• _Stored entries_
= = =
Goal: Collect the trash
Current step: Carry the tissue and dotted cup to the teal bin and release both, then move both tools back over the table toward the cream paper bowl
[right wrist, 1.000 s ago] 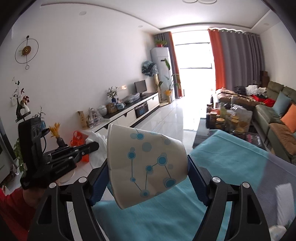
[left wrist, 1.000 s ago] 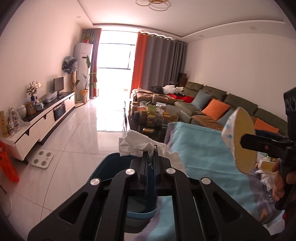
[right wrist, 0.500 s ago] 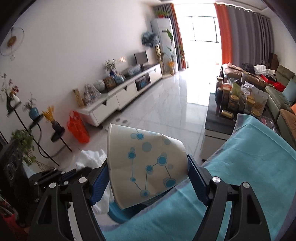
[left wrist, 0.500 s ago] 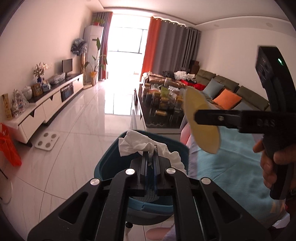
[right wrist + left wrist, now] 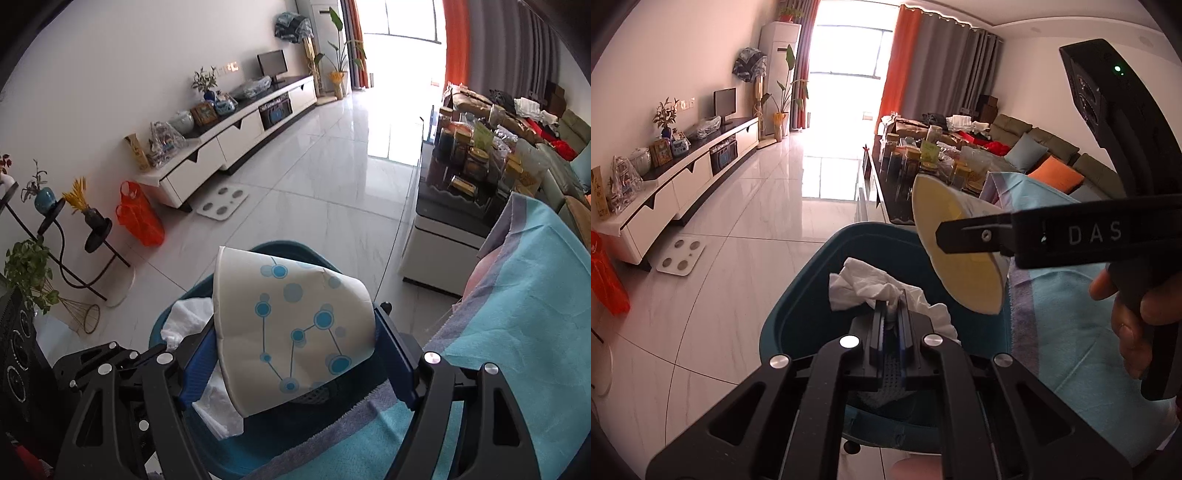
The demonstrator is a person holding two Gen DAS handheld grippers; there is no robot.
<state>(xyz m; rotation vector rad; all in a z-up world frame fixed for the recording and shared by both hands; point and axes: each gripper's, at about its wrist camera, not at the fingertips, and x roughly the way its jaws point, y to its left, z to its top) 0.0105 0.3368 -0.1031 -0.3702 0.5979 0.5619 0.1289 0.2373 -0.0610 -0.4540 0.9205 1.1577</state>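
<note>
"DAS" reads in pale letters along the right claw, clamped on a paper cup printed with blue dots. The left claw pinches a white tissue (crumpled). Both hang over the teal bin's rim, beside the teal-covered table; bare floor lies beyond.

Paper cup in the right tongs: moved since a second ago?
Yes. The paper cup, gripped in the right tongs, has come down off the blue cloth and now hangs over the bin.
</note>
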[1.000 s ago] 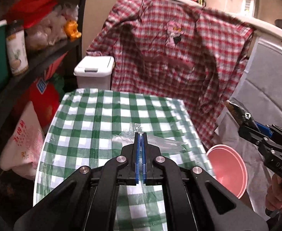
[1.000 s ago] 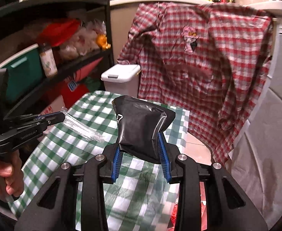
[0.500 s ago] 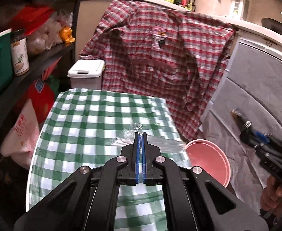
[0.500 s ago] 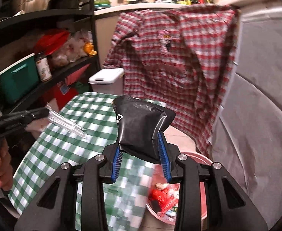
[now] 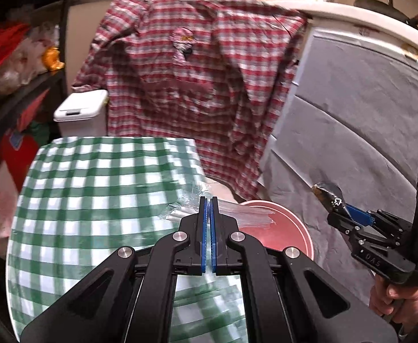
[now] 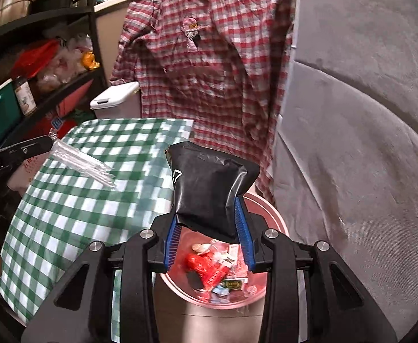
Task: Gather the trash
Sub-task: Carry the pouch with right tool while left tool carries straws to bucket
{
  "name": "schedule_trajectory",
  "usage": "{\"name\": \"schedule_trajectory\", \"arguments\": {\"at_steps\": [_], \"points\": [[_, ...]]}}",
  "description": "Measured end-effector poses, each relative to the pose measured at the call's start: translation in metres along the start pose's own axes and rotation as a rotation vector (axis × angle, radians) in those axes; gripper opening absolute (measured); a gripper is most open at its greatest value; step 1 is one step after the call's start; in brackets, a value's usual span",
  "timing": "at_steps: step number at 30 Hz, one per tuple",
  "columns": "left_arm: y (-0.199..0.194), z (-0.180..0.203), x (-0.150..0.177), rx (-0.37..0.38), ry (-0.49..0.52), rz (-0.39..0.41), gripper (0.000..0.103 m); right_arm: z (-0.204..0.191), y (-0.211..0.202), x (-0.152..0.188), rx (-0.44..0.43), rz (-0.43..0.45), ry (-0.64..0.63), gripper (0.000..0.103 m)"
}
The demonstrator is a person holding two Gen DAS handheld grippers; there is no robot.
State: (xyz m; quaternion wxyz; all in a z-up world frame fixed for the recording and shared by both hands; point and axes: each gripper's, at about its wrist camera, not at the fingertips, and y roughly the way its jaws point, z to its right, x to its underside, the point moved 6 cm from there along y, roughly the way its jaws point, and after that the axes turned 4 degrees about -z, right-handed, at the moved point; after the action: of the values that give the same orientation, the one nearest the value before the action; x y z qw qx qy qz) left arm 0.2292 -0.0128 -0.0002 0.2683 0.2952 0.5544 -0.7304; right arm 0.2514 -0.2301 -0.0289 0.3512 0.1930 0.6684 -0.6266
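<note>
My left gripper (image 5: pixel 208 200) is shut on a clear plastic wrapper (image 5: pixel 246 217), held over the right edge of the green checked table (image 5: pixel 94 188); the wrapper also shows in the right wrist view (image 6: pixel 86 164). My right gripper (image 6: pixel 209 225) is shut on a black foil pouch (image 6: pixel 209 188) and holds it above the pink bin (image 6: pixel 269 211), which stands on the floor to the right of the table and holds several wrappers (image 6: pixel 211 265). In the left wrist view the pouch (image 5: pixel 330 198) hangs to the right of the bin (image 5: pixel 283 228).
A red plaid shirt (image 5: pixel 197 85) hangs behind the table. A white lidded bin (image 5: pixel 80 111) stands at the back left. Dark shelves (image 6: pixel 37 91) with bags and jars run along the left. A grey covered surface (image 6: pixel 366 143) rises on the right.
Both grippers have moved right with their loads. The right gripper now hangs over the pink bin, and the left gripper has reached the table's right edge.
</note>
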Motion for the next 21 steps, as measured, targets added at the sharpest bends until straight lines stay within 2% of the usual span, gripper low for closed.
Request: {"name": "schedule_trajectory", "arguments": {"at_steps": [7,21], "points": [[0.034,0.032,0.003,0.016,0.039,-0.051,0.002,0.016,0.015,0.006,0.023,-0.032,0.008,0.037],[0.079,0.063,0.006,0.002,0.060,-0.107,0.002,0.032,0.037,0.008,0.032,-0.057,0.027,0.039]]}}
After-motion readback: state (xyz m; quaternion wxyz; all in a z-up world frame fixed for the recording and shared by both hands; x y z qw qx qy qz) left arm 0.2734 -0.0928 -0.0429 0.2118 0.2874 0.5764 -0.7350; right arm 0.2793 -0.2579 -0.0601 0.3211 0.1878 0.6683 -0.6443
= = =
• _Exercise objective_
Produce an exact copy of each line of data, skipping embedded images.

• _Answer space_
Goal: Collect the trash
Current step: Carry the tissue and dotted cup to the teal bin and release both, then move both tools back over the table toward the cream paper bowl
[right wrist, 1.000 s ago] 
[left wrist, 1.000 s ago] 
[right wrist, 0.500 s ago] 
[left wrist, 0.500 s ago] 
[right wrist + left wrist, now] 
The demonstrator is a person holding two Gen DAS handheld grippers; there is no robot.
<state>(xyz m; rotation vector rad; all in a z-up world frame fixed for the recording and shared by both hands; point and axes: each gripper's, at about its wrist camera, not at the fingertips, and x roughly the way its jaws point, y to its left, z to its top) 0.0105 0.3368 -0.1031 -0.3702 0.5979 0.5619 0.1289 0.2373 -0.0610 -0.4540 0.9205 1.1577</state>
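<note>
"DAS" reads in pale letters along the right claw, clamped on a paper cup printed with blue dots. The left claw pinches a white tissue (crumpled). Both hang over the teal bin's rim, beside the teal-covered table; bare floor lies beyond.

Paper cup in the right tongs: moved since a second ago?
Yes. The paper cup, gripped in the right tongs, has come down off the blue cloth and now hangs over the bin.
</note>
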[1.000 s ago] 
[1.000 s ago] 
[0.500 s ago] 
[0.500 s ago] 
[now] 
[now] 
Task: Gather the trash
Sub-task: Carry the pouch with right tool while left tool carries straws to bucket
{
  "name": "schedule_trajectory",
  "usage": "{\"name\": \"schedule_trajectory\", \"arguments\": {\"at_steps\": [_], \"points\": [[_, ...]]}}",
  "description": "Measured end-effector poses, each relative to the pose measured at the call's start: translation in metres along the start pose's own axes and rotation as a rotation vector (axis × angle, radians) in those axes; gripper opening absolute (measured); a gripper is most open at its greatest value; step 1 is one step after the call's start; in brackets, a value's usual span",
  "timing": "at_steps: step number at 30 Hz, one per tuple",
  "columns": "left_arm: y (-0.199..0.194), z (-0.180..0.203), x (-0.150..0.177), rx (-0.37..0.38), ry (-0.49..0.52), rz (-0.39..0.41), gripper (0.000..0.103 m); right_arm: z (-0.204..0.191), y (-0.211..0.202), x (-0.152..0.188), rx (-0.44..0.43), rz (-0.43..0.45), ry (-0.64..0.63), gripper (0.000..0.103 m)"
}
The demonstrator is a person holding two Gen DAS handheld grippers; there is no robot.
State: (xyz m; quaternion wxyz; all in a z-up world frame fixed for the recording and shared by both hands; point and axes: each gripper's, at about its wrist camera, not at the fingertips, and y roughly the way its jaws point, z to its right, x to its underside, the point moved 6 cm from there along y, roughly the way its jaws point, and after that the axes turned 4 degrees about -z, right-handed, at the moved point; after the action: of the values that give the same orientation, the one nearest the value before the action; x y z qw qx qy qz) left arm 0.2292 -0.0128 -0.0002 0.2683 0.2952 0.5544 -0.7304; right arm 0.2514 -0.2301 -0.0289 0.3512 0.1930 0.6684 -0.6266
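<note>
My left gripper (image 5: pixel 208 200) is shut on a clear plastic wrapper (image 5: pixel 246 217), held over the right edge of the green checked table (image 5: pixel 94 188); the wrapper also shows in the right wrist view (image 6: pixel 86 164). My right gripper (image 6: pixel 209 225) is shut on a black foil pouch (image 6: pixel 209 188) and holds it above the pink bin (image 6: pixel 269 211), which stands on the floor to the right of the table and holds several wrappers (image 6: pixel 211 265). In the left wrist view the pouch (image 5: pixel 330 198) hangs to the right of the bin (image 5: pixel 283 228).
A red plaid shirt (image 5: pixel 197 85) hangs behind the table. A white lidded bin (image 5: pixel 80 111) stands at the back left. Dark shelves (image 6: pixel 37 91) with bags and jars run along the left. A grey covered surface (image 6: pixel 366 143) rises on the right.
Both grippers have moved right with their loads. The right gripper now hangs over the pink bin, and the left gripper has reached the table's right edge.
</note>
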Motion for the next 21 steps, as measured, targets added at the sharpest bends until straight lines stay within 2% of the usual span, gripper low for closed.
Request: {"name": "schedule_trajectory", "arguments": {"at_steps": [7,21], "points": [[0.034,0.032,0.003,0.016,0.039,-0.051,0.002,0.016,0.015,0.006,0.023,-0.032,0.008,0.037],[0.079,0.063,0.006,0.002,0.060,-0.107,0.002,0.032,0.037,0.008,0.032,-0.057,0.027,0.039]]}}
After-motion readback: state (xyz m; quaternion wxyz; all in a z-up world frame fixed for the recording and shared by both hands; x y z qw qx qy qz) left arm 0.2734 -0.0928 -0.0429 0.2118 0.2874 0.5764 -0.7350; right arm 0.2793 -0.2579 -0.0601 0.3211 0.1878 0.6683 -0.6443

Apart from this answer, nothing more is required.